--- The problem ---
Exact reproduction of the data is required, with images excluded.

---- Source material

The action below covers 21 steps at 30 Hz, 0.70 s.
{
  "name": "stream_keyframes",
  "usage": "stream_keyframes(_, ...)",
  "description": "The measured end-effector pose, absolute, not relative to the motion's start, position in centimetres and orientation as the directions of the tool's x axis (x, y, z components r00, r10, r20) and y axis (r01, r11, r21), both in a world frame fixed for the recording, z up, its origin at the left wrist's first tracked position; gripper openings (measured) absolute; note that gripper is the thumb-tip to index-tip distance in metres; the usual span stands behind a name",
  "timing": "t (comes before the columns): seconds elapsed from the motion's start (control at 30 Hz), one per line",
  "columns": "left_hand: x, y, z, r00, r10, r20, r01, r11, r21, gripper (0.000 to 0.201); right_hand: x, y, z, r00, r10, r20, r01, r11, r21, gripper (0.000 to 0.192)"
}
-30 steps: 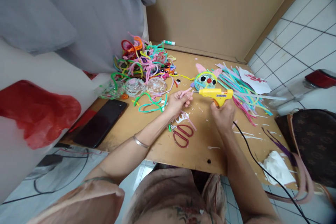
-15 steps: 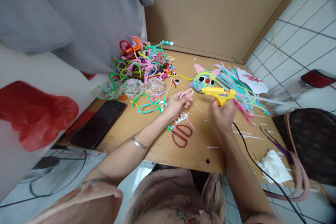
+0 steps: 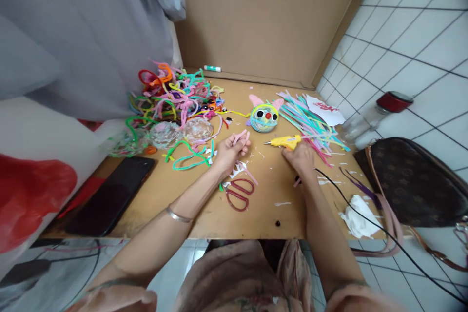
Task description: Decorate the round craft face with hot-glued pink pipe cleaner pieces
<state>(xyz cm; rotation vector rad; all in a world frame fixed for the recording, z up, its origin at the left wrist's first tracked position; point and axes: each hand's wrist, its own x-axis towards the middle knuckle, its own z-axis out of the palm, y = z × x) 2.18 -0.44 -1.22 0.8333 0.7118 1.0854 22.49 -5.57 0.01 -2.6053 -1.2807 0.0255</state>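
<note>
My left hand (image 3: 229, 152) pinches a short pink pipe-cleaner piece (image 3: 240, 135) just above the wooden tabletop (image 3: 263, 200). My right hand (image 3: 300, 157) grips a yellow glue gun (image 3: 285, 142), lying low over the table with its nozzle pointing left toward the pink piece. A round craft face (image 3: 263, 117) with pink ears, black eyes and a red nose lies just beyond both hands. Red-handled scissors (image 3: 239, 191) lie near my left wrist.
A tangle of coloured pipe cleaners (image 3: 175, 95) fills the back left, with clear domes (image 3: 181, 131) in front. Straight coloured strips (image 3: 310, 122) lie right. A black phone (image 3: 109, 195), a brown bag (image 3: 417, 183), a red-lidded jar (image 3: 376, 109), crumpled tissue (image 3: 358, 217) and the black cord (image 3: 351, 204) surround the work area.
The glue gun has been lowered from upright near the craft face down to the table. My left hand still holds the pink piece. The camera view shifted to the right.
</note>
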Motion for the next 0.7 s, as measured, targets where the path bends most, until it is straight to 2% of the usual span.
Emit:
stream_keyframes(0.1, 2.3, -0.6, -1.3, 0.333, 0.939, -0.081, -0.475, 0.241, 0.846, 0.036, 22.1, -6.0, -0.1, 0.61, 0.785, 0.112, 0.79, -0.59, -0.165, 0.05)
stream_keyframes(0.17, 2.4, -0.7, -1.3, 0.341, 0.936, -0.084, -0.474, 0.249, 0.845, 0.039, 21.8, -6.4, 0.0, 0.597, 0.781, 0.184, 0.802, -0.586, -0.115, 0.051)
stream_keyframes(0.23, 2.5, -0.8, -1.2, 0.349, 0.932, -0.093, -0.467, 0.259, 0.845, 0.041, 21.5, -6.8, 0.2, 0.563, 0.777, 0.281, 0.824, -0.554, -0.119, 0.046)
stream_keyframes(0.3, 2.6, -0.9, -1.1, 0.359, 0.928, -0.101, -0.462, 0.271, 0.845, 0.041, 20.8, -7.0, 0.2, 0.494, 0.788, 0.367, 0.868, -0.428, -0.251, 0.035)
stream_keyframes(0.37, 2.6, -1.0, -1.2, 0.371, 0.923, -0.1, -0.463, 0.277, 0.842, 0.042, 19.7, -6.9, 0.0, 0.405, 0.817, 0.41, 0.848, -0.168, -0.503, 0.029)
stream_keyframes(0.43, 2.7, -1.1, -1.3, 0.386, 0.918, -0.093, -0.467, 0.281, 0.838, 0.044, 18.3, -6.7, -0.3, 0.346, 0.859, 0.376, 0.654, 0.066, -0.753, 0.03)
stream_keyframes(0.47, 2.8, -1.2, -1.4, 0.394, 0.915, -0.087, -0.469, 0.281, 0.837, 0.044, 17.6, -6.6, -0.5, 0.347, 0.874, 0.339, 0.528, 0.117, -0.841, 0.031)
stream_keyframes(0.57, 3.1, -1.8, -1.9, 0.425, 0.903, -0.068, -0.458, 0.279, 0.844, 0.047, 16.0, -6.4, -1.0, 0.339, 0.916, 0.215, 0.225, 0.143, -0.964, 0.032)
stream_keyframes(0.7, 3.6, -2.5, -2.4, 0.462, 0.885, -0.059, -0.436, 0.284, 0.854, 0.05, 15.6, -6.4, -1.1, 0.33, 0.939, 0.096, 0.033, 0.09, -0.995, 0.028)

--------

--- Answer section ---
The action below covers 21 steps at 30 Hz, 0.70 s.
{
  "name": "stream_keyframes",
  "usage": "stream_keyframes(_, ...)",
  "description": "The measured end-effector pose, absolute, not relative to the motion's start, position in centimetres and orientation as the directions of the tool's x axis (x, y, z components r00, r10, r20) and y axis (r01, r11, r21), both in a world frame fixed for the recording, z up, its origin at the left wrist's first tracked position; gripper openings (measured) absolute; note that gripper is the thumb-tip to index-tip distance in metres; the usual span stands behind a name",
  "timing": "t (comes before the columns): seconds elapsed from the motion's start (control at 30 Hz), one per line",
  "columns": "left_hand: x, y, z, r00, r10, r20, r01, r11, r21, gripper (0.000 to 0.201); right_hand: x, y, z, r00, r10, r20, r01, r11, r21, gripper (0.000 to 0.192)"
}
-30 steps: 
-15 steps: 
+0 steps: 
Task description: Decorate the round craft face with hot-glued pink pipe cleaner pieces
<state>(xyz cm; rotation vector rad; all in a world frame fixed for the recording, z up, its origin at the left wrist's first tracked position; point and axes: each hand's wrist, its own x-axis towards the middle knuckle, its own z-axis out of the palm, y = z × x) 2.18 -0.44 -1.22 0.8333 0.7118 1.0854 22.49 -5.57 0.01 -2.6053 -1.2807 0.0255</state>
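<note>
My left hand (image 3: 229, 152) pinches a short pink pipe-cleaner piece (image 3: 240, 135) just above the wooden tabletop (image 3: 263, 200). My right hand (image 3: 300, 157) grips a yellow glue gun (image 3: 285, 142), lying low over the table with its nozzle pointing left toward the pink piece. A round craft face (image 3: 263, 117) with pink ears, black eyes and a red nose lies just beyond both hands. Red-handled scissors (image 3: 239, 191) lie near my left wrist.
A tangle of coloured pipe cleaners (image 3: 175, 95) fills the back left, with clear domes (image 3: 181, 131) in front. Straight coloured strips (image 3: 310, 122) lie right. A black phone (image 3: 109, 195), a brown bag (image 3: 417, 183), a red-lidded jar (image 3: 376, 109), crumpled tissue (image 3: 358, 217) and the black cord (image 3: 351, 204) surround the work area.
The glue gun has been lowered from upright near the craft face down to the table. My left hand still holds the pink piece. The camera view shifted to the right.
</note>
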Motion for the next 0.7 s, as measured, targets where the path bends most, until it is straight to 2% of the usual span.
Emit:
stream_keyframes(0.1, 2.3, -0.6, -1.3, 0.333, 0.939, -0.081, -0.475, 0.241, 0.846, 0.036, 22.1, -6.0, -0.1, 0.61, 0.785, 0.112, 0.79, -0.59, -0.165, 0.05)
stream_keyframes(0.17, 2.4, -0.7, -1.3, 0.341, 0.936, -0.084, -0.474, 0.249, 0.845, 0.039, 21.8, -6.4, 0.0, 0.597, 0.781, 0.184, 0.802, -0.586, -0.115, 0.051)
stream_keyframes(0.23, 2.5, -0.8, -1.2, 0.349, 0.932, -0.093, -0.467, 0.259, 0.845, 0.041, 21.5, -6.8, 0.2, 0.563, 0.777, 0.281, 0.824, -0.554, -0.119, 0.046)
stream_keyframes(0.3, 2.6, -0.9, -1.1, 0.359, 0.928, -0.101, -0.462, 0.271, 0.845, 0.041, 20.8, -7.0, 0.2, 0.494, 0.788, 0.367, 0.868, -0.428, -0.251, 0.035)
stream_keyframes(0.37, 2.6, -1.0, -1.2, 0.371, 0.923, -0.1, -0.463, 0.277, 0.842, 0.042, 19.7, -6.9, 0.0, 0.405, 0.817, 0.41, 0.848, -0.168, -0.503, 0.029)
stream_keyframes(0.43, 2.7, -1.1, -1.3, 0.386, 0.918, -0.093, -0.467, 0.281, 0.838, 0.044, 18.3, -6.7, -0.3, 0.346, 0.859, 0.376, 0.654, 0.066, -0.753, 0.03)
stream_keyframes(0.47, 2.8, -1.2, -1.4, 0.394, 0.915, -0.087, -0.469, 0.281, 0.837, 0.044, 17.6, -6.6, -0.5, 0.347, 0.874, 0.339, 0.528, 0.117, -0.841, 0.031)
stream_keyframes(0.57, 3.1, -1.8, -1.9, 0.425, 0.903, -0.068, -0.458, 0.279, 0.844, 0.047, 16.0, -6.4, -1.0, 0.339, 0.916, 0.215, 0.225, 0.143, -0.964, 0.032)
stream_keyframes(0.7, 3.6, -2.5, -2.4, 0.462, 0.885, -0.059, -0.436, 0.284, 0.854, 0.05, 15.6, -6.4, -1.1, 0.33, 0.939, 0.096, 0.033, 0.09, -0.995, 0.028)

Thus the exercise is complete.